The tribunal rejected these arguments, noting that the petitioners met the minimal 2% shareholding threshold prescribed underneath Part 245, a side not disputed by the corporate. The NCLT clarified that, at this stage, it was solely required to find out whether or not a prima facie case existed to justify issuance of discover, to not determine whether or not the allegations had been true.
“The petition prima facie accommodates the opinion of the requisite variety of shareholders who’ve alleged that the administration and conduct of the affairs of the corporate have been and are being carried out in a way prejudicial not solely to the pursuits of the corporate but additionally to its members,” the NCLT stated in its order. “This two-pronged requirement is, at this stage, enough to justify issuance of discover.
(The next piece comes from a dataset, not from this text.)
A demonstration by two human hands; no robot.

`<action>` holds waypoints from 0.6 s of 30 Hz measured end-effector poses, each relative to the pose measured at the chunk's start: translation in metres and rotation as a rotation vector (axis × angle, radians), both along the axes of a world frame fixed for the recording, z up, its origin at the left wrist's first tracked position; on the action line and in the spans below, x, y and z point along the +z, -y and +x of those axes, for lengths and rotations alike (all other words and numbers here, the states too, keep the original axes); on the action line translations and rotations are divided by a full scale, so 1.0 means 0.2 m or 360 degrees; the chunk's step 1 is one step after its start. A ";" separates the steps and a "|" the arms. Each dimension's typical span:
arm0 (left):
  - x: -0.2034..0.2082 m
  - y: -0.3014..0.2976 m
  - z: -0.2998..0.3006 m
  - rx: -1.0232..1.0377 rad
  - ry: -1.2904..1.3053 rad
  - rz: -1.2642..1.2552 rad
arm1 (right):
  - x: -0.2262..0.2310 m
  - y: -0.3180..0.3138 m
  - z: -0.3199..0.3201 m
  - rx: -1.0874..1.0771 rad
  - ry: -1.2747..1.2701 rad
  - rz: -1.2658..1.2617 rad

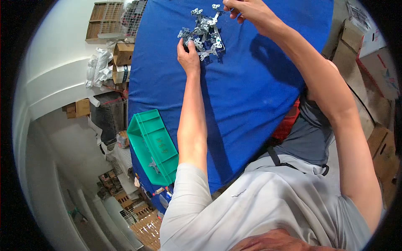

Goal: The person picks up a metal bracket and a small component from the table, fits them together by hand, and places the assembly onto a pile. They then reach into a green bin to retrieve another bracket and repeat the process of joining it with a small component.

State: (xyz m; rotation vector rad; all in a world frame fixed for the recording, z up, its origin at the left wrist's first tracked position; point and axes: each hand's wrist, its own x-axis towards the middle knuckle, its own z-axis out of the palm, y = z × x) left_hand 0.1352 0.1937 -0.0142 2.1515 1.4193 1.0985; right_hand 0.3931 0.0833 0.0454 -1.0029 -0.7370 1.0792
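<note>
A loose pile of small grey-white metal brackets lies on the blue cloth at the far side. At its near left edge is my left hand, thumb and finger apart, touching the brackets. To the right of the pile, at the upper rim of the view, my right hand is raised with its fingertips pinched together. What the pinch holds, if anything, is too small to make out. One bracket shows just left of those fingertips.
A green plastic bin stands by the cloth's left edge, left of my left forearm, with a few grey pieces inside. The blue cloth covers the table. Cardboard boxes stand at the right; more cartons and wire racks line the left.
</note>
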 end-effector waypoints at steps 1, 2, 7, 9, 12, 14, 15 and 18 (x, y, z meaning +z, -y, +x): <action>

The plea of belated information raised by the petitioners is a matter to be adjudicated.”
The tribunal additional noticed that India’s class motion framework underneath Part 245 has a broader scope than related legal guidelines within the US, permitting shareholders to hunt reduction even when it finally advantages the corporate. It burdened that it was not expressing any view on the deserves of the allegations.
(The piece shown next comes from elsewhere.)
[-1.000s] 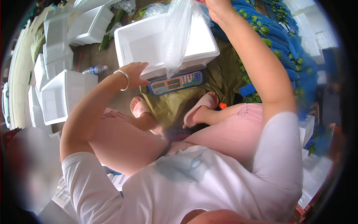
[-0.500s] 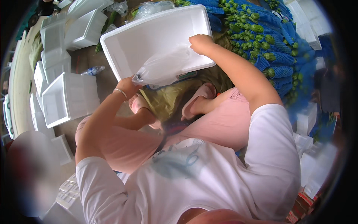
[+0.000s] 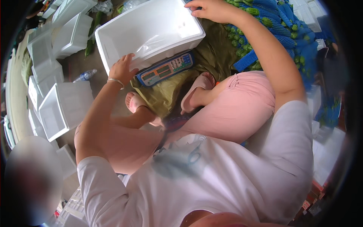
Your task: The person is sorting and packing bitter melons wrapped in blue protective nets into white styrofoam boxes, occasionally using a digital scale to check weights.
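A white foam box (image 3: 151,30) stands in front of me, its open top facing up and toward me. Inside lies a crumpled clear plastic bag (image 3: 147,48). My left hand (image 3: 123,70) is at the box's near left side with fingers spread, holding nothing; whether it touches the wall I cannot tell. My right hand (image 3: 213,10) reaches to the far right rim, its fingers stretched out and nothing gripped in them. Below the box's near side shows a blue digital scale (image 3: 166,70) with a keypad; the box seems to rest on it, though the contact is hidden.
Several more foam boxes (image 3: 70,102) are stacked to the left, beside a plastic bottle (image 3: 85,75). Blue mesh sacks (image 3: 278,49) of green vegetables lie at the right. Olive-coloured sheeting (image 3: 215,47) spreads beneath the scale. A blurred person (image 3: 32,178) is at the lower left.
Both hands have let go of the plastic bag, which now lies in the box. My right hand has moved up to the far right rim. The scale's panel has come into view.
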The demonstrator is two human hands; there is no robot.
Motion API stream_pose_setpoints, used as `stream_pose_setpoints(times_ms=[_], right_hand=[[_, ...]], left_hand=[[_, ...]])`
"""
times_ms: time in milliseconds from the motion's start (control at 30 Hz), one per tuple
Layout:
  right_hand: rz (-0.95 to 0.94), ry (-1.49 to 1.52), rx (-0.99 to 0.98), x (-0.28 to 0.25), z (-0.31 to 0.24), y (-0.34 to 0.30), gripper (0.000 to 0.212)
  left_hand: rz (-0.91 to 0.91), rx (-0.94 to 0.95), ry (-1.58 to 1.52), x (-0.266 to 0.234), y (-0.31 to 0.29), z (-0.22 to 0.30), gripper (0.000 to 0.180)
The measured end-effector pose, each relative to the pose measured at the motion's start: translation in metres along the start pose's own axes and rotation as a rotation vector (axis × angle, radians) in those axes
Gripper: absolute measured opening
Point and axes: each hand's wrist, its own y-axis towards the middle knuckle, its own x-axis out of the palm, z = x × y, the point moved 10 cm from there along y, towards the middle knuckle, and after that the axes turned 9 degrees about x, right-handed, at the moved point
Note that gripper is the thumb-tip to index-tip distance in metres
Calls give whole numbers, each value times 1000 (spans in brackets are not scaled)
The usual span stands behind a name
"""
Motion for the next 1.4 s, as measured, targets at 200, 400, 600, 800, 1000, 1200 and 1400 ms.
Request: stream_pose_setpoints(times_ms=[200, 400, 600, 800, 1000, 1200, 1400], right_hand=[[114, 606, 186, -79, 80, -144, 33], [338, 772, 712, 11, 229, -304, 33], [813, 437, 1134, 30, 314, -389, 49], [496, -447, 825, -4, 267, -296, 64], [431, -387, 867, -2, 290, -291, 61], [1370, 529, 695, -129, 249, -416, 50], [913, 1330, 151, -161, 138, -368, 48]], left_hand=[[-154, -88, 31, 14, 15, 21, 35], [-186, -100, 7, 33, -14, 28, 36], [-250, -177, 17, 31, -15, 26, 43], [164, 142, -89, -34, 15, 89, 49], [257, 200, -259, -54, 25, 139, 41], [267, 259, -440, -78, 37, 184, 42], [685, 818, 60, -165, 56, 396, 70]])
With the petition now formally admitted, the case will transfer to the deserves stage, the place each side will current detailed pleadings and proof. The end result is predicted to turn into a landmark precedent in figuring out whether or not class motion fits can turn into a sensible instrument for investor safety in India.
Alleged transactions
In line with the petition reviewed earlier by Mint, Jindal Poly Movies invested round ₹703.79 crore between 2013 and 2017 in group energy corporations—Jindal Powertech and Jindal India Thermal Energy—via 0% choice shares, at a time when each corporations had been allegedly financially burdened.
In FY21, these energy corporations secured debt waivers of over ₹7,000 crore from banks, considerably enhancing their valuations. The shareholders allege that Jindal Poly Movies itself helped fund these settlements by extending contemporary loans of over ₹400 crore.
Quickly after, Jindal Poly Movies bought its complete stake in Jindal Powertech at what shareholders describe as deeply undervalued costs. Shares value ₹440.2 crore had been bought to SSJ Belief, a promoter-linked personal belief, for ₹66.03 crore, whereas one other set of shares value ₹263.59 crore had been bought to Jindal Poly Funding for ₹39.53 crore.
The petition estimates the overall loss from these transactions at ₹2,518.45 crore, with the features flowing to promoter-linked entities.
The order handed by the NCLT is extraordinarily important for minority shareholder rights and activism in India, Vaibhav Kakkar and Abhishek Swaroop of Saraf & Companions, who represented minority shareholder Ankit Jain within the matter, informed Mint. “The ruling allows minority shareholders holding as little as 2% stake in publicly-listed corporations to invoke the statutory class motion treatment towards promoter misconduct, mismanagement and overreach, outdoors the standard oppression and mismanagement framework.”
Commenting on the event, Jindal Poly Movies stated that this listening to was just for order on non-maintainability of a category motion swimsuit filed by a minority shareholder, and as of now, “it doesn’t have any implications or bearing on the deserves of the case”.
“Jindal Poly reiterates that every one enterprise selections had been executed underneath business knowledge with mandatory approvals as required underneath relevant legal guidelines. This choice doesn’t entail any findings on the allegations made within the petition and the corporate is assured of succeeding on deserves of the case,” the spokesperson stated, including that the agency will take into account submitting an applicable enchantment after getting a replica of the order.